1.3 MULTIJET La stessa alternativa a livello di cambi si ha anche con il piccolo turbodiesel 1.3 16V Multijet. In questo caso la potenza è di 70 CV a 4000 giri e la coppia è di 180 Nm a 1750 giri. Simili valori permettono di toccare una punta di 159 km/h dopo essere transitati a 100 in 15,4 secondi. Il fiore all’occhiello di questo motore sono però i consumi, in media pari a 5 o 5,1 litri ogni 100 km, rispettivamente per la trasmissione robotizzata e per quella manuale.

1.9 MULTIJET Non fa comunque molto peggio neppure il brillante 1.9 Multijet da 100 CV e 260 Nm su cui in Lancia credono che si concentrerà la maggioranza degli ordini. Stando ai dati dichiarati, questo turbodiesel si beve infatti 5,5 litri per percorrere la medesima distanza. Il tempo nella prova di accelerazione scende a 11,5 secondi e insistendo sul pedale si possono raggiungere i 179 km/h.

COME VA Trovare la posizione giusta alla guida della Musa è un gioco da ragazzi. Il volante si regola in altezza e in profondità e l’escursione del sedile consente a chiunque di avere tutto ben sotto controllo. Solo due sono gli aspetti che prestano il fianco a critiche.

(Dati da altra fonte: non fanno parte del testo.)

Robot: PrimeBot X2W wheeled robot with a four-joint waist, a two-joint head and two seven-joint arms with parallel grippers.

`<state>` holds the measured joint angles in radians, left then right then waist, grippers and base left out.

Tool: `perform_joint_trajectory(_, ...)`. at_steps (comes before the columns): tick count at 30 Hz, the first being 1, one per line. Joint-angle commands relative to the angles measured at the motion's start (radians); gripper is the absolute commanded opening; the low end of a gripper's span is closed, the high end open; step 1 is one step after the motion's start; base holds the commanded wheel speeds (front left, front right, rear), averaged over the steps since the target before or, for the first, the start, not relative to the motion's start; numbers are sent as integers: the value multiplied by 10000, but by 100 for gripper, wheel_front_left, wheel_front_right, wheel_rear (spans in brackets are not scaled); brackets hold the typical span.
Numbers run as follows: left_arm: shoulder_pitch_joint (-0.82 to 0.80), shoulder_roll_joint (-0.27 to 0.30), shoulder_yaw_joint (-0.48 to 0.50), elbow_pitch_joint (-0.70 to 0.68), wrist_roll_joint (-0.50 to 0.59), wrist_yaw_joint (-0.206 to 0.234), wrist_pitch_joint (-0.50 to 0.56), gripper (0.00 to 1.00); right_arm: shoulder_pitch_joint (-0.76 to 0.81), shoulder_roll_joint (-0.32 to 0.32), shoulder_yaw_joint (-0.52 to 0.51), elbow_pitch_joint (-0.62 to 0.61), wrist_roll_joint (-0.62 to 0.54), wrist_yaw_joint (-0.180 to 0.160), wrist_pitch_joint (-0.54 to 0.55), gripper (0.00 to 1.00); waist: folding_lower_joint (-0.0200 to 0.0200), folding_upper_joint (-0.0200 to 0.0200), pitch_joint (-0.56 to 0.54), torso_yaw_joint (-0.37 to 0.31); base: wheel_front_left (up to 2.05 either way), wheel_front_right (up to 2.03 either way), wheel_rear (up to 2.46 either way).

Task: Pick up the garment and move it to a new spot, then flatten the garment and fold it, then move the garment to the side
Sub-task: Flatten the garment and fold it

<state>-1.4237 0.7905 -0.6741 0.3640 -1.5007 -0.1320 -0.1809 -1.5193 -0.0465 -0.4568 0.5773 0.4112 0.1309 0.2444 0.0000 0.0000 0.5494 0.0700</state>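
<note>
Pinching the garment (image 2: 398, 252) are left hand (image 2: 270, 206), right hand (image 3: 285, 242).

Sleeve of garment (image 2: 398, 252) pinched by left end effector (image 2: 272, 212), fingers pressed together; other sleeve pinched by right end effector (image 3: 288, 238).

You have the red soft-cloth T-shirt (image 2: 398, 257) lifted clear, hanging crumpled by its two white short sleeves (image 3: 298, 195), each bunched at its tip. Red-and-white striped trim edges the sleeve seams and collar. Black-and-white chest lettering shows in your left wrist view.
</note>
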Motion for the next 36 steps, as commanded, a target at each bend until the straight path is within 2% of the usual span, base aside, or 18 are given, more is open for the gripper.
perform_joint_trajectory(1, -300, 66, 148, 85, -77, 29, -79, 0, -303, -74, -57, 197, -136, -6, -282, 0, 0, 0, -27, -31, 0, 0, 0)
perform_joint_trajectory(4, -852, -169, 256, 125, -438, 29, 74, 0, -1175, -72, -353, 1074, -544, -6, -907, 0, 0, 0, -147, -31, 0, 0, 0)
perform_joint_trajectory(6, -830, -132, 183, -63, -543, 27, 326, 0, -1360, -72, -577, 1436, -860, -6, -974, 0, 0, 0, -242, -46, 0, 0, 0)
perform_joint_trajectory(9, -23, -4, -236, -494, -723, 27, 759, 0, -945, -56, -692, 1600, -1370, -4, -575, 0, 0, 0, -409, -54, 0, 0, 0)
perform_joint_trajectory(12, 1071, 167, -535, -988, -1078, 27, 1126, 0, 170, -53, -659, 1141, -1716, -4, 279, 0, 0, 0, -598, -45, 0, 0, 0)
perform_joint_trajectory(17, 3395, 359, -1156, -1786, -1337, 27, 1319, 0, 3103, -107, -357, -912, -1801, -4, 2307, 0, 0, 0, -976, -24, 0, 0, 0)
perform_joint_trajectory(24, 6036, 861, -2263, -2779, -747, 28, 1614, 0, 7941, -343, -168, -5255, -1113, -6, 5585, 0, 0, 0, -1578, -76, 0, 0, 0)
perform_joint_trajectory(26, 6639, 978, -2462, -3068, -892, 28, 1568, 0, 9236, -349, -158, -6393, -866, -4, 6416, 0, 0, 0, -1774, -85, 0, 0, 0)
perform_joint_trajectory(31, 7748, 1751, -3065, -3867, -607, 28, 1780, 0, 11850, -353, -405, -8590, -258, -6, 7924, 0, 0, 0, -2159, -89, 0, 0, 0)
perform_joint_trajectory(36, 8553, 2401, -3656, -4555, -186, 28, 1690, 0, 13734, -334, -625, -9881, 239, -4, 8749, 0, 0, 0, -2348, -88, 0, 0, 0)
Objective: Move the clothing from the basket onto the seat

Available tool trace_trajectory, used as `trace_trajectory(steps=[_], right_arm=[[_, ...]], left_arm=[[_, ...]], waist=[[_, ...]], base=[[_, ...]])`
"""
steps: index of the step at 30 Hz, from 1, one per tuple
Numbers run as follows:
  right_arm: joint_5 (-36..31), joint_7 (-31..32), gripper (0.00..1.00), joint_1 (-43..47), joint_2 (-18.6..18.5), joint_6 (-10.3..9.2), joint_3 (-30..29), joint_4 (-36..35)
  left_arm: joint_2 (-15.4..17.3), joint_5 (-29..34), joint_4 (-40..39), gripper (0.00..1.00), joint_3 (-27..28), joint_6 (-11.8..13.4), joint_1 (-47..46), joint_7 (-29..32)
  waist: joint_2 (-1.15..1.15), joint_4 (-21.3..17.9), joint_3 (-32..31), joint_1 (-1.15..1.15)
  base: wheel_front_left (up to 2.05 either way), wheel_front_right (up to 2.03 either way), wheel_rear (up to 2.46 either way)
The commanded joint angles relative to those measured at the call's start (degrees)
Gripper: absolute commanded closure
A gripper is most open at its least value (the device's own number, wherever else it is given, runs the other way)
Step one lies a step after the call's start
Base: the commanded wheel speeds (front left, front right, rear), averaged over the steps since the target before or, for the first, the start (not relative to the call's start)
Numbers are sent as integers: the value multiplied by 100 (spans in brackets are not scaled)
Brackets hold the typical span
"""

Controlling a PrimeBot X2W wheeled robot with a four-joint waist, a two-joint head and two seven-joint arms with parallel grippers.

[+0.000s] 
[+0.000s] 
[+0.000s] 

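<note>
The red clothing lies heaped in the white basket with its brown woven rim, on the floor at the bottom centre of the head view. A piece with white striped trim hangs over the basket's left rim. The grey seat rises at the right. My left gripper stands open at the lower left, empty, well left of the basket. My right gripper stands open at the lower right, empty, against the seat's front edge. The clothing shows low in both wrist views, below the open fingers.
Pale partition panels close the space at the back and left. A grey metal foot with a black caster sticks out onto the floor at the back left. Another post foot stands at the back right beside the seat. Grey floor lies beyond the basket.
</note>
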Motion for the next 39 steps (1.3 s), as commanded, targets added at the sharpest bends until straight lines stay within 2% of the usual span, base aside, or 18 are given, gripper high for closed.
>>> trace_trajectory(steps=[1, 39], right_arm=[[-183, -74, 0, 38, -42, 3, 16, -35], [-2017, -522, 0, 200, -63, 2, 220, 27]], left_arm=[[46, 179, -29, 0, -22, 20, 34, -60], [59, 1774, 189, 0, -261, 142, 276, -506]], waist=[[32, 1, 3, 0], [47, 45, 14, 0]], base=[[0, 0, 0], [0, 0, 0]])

La consolle centrale, che ospita anche la leva del cambio, è un po’ troppo in carne e non lascia molto spazio alla gamba destra per allargarsi quando si vuole farle cambiare posizione nei viaggi lunghi.

LAVORI IN CORSO Lo schienale dei sedili anteriori è poco sagomato e fatica un po’ a contenere il busto in curva. Su quest’ultimo aspetto non è comunque da escludere un intervento correttivo in zona Cesarini e non è quindi detto che le vetture che arriveranno alle concessionarie lamentino lo stesso "effetto panchina" riscontrato sui tre esemplari provati.

GRANDE E' MEGLIO Di questi, quello che meglio ha impressionato è senza dubbio il turbodiesel 1.9. La sua erogazione è pastosa e corposa sin dai regimi più bassi e consente di sfruttare appieno la versatilità e la capacità di carico della Musa. Alla sua guida è inutile insistere con l’acceleratore: il Multijet 8 valvole non ama che qualcuno gli metta fretta. Meglio cambiare prima dei 3000 giri e andare via in scioltezza.

W L’OZIO Se la cilindrata elevata spaventa un po’, l’alternativa più sensata è rappresentata dal piccolo turbodiesel. Certo, le prestazioni dichiarate non sono da supersportiva ma quando ci si trova in strada l’impressione è quella di avere sempre a disposizione una riserva di potenza più che sufficiente. Per gustare al meglio il piccolo Multijet, il contorno ideale è rappresentato dal cambio DFN, che è senza alcun dubbio uno tra i migliori cambi robotizzati della categoria. Selezione rapida delle marce, scalate pronte e innesti dolci sono le sue doti migliori.

FINTO LENTO Chi invece gioca a fare il "finto lento" è il Fire a benzina. L’andamento molto lineare della curva di coppia e il tono di voce sommesso impediscono di avere un’immediata percezione della sua reale prestanza. Questa versione resta comunque dedicata a chi fa un uso "leggero" della Musa che così equipaggiata è più adatta allo shopping in centro che non al weekend lungo con al seguito amici, armi e bagagli.

SA CHI COMANDA Quale che sia il motore prescelto, la Musa mostra comunque ottime doti stradali, specie in rapporto all’altezza del baricentro. Questa si fa sentire causando un certo coricamento laterale ma nulla più. Appoggiata sulle ruote esterne, questa Lancia pennella traiettorie precise e non dà mai segni di nervosismo e d’insofferenza. Anche quando il pilota si dimostra volubile e le impone rapidi cambi di direzione, lei reclina il capo ed esegue diligente. Tutto ciò nonostante il fatto che la guida sportiva non sia la sua missione primaria. La Musa dà il meglio di sé al trotto e non al galoppo, coccolando i passeggeri in un ambiente piuttosto ovattato e con un molleggio ben sostenuto.